#### Your task:
Beginning with the first line of the data below, extract each line up to and including the one containing "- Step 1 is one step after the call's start". Copy them exactly and add nothing.
*** Supplied records ***
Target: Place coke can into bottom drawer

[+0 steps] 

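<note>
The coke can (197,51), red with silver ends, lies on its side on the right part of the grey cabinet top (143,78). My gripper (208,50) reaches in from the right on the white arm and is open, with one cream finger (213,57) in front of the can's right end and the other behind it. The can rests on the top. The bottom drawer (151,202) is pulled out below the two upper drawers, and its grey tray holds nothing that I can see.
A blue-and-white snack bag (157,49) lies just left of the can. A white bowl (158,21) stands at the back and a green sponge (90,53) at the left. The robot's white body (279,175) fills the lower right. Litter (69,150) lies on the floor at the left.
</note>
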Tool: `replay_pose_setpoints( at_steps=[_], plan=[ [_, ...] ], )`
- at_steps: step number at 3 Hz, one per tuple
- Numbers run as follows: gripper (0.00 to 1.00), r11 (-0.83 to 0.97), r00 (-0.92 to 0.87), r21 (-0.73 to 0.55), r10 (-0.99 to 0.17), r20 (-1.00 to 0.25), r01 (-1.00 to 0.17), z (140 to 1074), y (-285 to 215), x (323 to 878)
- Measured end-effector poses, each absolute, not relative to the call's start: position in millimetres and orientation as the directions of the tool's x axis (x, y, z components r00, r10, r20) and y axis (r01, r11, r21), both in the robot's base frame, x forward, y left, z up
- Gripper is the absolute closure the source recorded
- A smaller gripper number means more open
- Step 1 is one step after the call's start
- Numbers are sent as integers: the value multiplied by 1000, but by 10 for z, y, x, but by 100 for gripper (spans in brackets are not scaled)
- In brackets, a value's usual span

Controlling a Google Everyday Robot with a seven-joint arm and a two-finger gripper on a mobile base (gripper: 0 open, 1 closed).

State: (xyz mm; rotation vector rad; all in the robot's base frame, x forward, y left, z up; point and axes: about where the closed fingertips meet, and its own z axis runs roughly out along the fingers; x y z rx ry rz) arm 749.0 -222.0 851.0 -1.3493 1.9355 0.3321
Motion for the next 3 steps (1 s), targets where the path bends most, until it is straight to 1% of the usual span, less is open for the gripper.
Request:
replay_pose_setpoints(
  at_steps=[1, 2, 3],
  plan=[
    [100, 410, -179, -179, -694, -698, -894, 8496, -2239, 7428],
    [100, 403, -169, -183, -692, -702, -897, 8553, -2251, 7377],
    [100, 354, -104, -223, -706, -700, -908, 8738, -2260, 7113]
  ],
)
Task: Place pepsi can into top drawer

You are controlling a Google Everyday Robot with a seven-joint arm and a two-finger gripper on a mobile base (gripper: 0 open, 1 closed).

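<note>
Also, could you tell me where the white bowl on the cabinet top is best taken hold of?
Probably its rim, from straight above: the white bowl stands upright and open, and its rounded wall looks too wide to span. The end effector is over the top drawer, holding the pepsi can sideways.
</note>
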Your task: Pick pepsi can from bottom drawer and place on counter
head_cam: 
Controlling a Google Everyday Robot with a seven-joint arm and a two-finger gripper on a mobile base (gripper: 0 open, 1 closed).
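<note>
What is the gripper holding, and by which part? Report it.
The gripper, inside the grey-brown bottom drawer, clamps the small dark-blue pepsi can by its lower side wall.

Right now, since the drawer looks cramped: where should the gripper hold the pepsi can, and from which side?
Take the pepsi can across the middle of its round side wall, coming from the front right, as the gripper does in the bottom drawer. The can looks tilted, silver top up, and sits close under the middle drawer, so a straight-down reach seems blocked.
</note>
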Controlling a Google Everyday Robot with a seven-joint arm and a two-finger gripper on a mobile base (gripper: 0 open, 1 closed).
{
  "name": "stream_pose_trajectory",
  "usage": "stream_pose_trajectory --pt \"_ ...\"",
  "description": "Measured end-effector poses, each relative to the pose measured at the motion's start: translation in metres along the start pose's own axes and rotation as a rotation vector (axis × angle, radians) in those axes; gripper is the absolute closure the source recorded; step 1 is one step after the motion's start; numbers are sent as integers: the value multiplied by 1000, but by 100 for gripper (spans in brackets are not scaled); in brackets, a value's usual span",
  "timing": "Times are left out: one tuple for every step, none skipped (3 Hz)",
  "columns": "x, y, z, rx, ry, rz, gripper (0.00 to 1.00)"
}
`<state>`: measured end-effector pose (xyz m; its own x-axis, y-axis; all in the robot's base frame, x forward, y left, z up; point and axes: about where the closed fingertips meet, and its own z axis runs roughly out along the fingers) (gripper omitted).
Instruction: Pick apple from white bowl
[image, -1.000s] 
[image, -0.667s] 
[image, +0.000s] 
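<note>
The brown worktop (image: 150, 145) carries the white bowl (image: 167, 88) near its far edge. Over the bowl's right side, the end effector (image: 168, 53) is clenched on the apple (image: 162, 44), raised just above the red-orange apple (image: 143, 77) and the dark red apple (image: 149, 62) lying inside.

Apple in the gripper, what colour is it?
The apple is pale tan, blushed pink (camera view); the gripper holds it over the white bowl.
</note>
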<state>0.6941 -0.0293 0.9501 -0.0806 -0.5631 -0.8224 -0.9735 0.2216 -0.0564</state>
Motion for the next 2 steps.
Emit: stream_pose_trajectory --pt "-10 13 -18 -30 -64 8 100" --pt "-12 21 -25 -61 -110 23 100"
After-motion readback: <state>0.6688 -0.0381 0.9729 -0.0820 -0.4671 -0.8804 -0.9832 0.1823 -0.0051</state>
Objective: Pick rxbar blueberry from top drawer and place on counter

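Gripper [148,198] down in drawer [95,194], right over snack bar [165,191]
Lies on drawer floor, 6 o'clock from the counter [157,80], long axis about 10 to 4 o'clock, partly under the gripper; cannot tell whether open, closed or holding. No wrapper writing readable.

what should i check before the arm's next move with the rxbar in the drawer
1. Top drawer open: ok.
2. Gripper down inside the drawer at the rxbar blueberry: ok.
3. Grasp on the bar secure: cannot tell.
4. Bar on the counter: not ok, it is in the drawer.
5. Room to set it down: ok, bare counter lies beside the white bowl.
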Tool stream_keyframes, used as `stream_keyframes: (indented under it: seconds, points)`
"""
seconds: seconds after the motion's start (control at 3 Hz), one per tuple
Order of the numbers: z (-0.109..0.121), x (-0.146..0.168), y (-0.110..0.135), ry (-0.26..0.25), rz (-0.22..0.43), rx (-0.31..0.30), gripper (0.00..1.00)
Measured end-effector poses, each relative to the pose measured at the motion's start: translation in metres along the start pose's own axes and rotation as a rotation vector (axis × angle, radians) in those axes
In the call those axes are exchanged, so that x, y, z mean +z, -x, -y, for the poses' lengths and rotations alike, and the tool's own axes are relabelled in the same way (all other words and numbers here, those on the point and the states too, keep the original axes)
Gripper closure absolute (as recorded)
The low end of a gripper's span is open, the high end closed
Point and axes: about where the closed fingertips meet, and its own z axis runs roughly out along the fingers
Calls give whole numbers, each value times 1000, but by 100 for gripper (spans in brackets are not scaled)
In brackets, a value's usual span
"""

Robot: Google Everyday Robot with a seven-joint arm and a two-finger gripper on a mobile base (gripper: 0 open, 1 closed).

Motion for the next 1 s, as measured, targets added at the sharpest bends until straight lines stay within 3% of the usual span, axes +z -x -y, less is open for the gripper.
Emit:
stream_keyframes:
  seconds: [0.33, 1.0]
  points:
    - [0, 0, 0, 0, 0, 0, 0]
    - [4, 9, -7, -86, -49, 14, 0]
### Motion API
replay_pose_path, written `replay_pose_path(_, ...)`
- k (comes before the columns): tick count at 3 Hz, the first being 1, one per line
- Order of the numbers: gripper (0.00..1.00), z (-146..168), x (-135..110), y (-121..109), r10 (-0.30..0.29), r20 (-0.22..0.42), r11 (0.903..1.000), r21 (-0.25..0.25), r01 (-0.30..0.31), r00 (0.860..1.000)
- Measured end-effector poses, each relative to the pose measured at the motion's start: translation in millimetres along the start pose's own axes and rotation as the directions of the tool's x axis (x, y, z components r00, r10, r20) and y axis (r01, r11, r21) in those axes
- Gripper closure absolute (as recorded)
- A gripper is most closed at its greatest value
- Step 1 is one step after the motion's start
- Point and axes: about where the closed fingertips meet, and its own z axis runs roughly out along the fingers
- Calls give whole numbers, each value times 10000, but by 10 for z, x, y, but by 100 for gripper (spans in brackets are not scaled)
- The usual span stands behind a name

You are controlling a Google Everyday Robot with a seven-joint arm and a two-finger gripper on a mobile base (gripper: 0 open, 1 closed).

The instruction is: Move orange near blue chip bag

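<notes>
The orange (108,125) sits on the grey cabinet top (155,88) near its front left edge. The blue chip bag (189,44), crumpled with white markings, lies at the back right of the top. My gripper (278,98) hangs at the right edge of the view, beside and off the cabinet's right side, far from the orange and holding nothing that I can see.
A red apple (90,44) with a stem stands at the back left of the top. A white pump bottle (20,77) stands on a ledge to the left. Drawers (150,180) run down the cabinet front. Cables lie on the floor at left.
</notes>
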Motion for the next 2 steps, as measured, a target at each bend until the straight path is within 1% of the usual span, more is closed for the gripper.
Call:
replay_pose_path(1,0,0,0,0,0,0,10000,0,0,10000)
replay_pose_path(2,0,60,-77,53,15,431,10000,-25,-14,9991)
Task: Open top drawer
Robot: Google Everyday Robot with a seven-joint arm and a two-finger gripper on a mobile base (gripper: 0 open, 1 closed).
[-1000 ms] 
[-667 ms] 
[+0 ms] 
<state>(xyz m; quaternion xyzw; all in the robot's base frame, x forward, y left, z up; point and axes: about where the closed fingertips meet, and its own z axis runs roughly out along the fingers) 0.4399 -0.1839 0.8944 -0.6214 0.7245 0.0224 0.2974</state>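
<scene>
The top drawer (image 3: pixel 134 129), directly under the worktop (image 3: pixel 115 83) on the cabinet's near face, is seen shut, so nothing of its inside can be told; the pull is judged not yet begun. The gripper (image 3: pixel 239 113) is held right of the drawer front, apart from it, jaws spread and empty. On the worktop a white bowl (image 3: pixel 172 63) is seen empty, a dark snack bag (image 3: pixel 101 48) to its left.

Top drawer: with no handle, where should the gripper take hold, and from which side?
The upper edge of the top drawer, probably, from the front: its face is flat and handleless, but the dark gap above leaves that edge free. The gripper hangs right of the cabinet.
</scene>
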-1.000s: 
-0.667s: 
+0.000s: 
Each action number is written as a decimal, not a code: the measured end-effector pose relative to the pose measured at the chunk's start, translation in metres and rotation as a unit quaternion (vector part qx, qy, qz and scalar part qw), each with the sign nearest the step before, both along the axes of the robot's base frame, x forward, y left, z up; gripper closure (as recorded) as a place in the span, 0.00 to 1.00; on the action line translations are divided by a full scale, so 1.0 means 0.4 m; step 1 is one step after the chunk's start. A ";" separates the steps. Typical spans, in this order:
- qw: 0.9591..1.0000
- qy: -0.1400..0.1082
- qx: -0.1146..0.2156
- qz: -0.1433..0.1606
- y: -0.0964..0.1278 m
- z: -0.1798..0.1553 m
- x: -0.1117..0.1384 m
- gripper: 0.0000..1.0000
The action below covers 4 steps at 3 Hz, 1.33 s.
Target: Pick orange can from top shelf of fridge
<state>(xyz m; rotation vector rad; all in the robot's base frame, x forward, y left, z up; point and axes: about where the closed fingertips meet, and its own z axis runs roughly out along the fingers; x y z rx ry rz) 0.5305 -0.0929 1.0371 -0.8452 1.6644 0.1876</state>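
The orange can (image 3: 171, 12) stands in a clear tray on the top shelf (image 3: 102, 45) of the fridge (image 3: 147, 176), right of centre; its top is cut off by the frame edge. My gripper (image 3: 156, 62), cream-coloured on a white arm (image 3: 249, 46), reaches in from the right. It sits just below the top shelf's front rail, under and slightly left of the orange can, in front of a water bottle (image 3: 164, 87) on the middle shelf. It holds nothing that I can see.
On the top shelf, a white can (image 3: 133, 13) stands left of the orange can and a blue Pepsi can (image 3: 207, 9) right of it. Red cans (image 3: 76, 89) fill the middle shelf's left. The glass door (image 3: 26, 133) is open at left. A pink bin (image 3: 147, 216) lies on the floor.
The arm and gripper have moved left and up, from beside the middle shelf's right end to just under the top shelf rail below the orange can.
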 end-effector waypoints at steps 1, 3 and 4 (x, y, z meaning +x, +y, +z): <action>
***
#### Exercise result:
Target: Place coke can into bottom drawer

[+0 steps] 

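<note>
The coke can (197,51), red with silver ends, lies on its side on the right part of the grey cabinet top (143,78). My gripper (208,50) reaches in from the right on the white arm and is open, with one cream finger (213,57) in front of the can's right end and the other behind it. The can rests on the top. The bottom drawer (151,202) is pulled out below the two upper drawers, and its grey tray holds nothing that I can see.
A blue-and-white snack bag (157,49) lies just left of the can. A white bowl (158,21) stands at the back and a green sponge (90,53) at the left. The robot's white body (279,175) fills the lower right. Litter (69,150) lies on the floor at the left.
</note>
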Tool: `replay_pose_setpoints( at_steps=[_], plan=[ [_, ...] ], )`
- at_steps: step number at 3 Hz, one per tuple
- Numbers run as follows: gripper (0.00 to 1.00), r11 (-0.83 to 0.97), r00 (-0.92 to 0.87), r21 (-0.73 to 0.55), r10 (-0.99 to 0.17), r20 (-1.00 to 0.25), r01 (-1.00 to 0.17), z (140 to 1074), y (-285 to 215), x (323 to 878)
- Measured end-effector poses, each absolute, not relative to the call's start: position in millimetres and orientation as the directions of the tool's x axis (x, y, z components r00, r10, r20) and y axis (r01, r11, r21), both in the robot's base frame, x forward, y left, z up
- Gripper is the absolute closure the source recorded
- A smaller gripper number means more open
- Step 1 is one step after the call's start

This exercise has now been completed.